Indian Institute of Information Technology, Bhagalpur (IIIT Bhagalpur) is one of the IIITs set up by Ministry of Education,  Government of India in Public Private  Partnership (PPP) mode. It is located on the southern bank of the Ganga River in Bhagalpur, the 2nd largest city of Bihar.
It was declared as an Institute of National Importance (INI) in September 2020 by Parliament of India. It's new building/campus is under construction and is expected to be completed by May 2023.

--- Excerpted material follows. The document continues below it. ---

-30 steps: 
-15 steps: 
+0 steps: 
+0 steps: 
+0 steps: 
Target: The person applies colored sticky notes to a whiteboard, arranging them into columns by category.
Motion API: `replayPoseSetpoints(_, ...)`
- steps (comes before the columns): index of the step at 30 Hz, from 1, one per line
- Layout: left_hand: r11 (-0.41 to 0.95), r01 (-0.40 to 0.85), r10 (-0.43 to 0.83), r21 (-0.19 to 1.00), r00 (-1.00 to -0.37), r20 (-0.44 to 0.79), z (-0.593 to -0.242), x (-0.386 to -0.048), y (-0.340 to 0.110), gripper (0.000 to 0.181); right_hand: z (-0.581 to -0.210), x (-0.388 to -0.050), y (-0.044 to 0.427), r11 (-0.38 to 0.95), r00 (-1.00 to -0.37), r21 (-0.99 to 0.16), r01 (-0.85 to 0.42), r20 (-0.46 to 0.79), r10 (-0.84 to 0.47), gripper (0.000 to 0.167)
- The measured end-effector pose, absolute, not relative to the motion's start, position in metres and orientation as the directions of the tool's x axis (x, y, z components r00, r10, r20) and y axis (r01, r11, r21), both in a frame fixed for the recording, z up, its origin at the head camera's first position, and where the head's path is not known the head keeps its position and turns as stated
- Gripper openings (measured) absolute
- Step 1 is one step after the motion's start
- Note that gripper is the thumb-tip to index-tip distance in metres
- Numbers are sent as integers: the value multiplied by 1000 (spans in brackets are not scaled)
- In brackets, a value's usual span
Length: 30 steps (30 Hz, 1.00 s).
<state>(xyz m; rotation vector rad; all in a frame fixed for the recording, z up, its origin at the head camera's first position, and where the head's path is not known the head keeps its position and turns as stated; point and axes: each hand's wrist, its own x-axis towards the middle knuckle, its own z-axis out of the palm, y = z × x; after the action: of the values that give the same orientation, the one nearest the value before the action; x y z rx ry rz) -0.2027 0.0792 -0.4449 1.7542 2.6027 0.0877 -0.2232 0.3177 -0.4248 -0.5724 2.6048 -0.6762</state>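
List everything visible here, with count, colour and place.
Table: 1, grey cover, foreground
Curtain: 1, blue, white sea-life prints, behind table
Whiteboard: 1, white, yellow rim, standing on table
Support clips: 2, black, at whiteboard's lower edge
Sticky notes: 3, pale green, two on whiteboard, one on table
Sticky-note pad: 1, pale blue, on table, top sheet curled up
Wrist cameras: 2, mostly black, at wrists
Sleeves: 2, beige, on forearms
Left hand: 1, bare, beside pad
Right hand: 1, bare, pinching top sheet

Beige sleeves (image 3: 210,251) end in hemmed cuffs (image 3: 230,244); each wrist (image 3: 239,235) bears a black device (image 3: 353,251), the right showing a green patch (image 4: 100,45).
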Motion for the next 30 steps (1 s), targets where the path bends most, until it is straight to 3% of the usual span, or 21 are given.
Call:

The institute started functioning from July 2017 in a 50-acres campus of BCE campus.
It's mentoring Institute is Indian Institute of Technology Guwahati (IITG).
IIIT Bhagalpur has signed a memorandum of agreement (MoA) with eduCLaas of Singapore to start two PG diploma courses – Digital Business Management (DBM) , Software Engineering and Management (SEM) from this year.

History
The Government of India decided to establish new IIITs in different states in 2010, and National Screening Committee (NSC), in its second meeting on 14 March 2012, asked the Government of Bihar for a detailed project report (DPR). The proposal for IIIT Bhagalpur was passed by the NSC on 2 September 2016.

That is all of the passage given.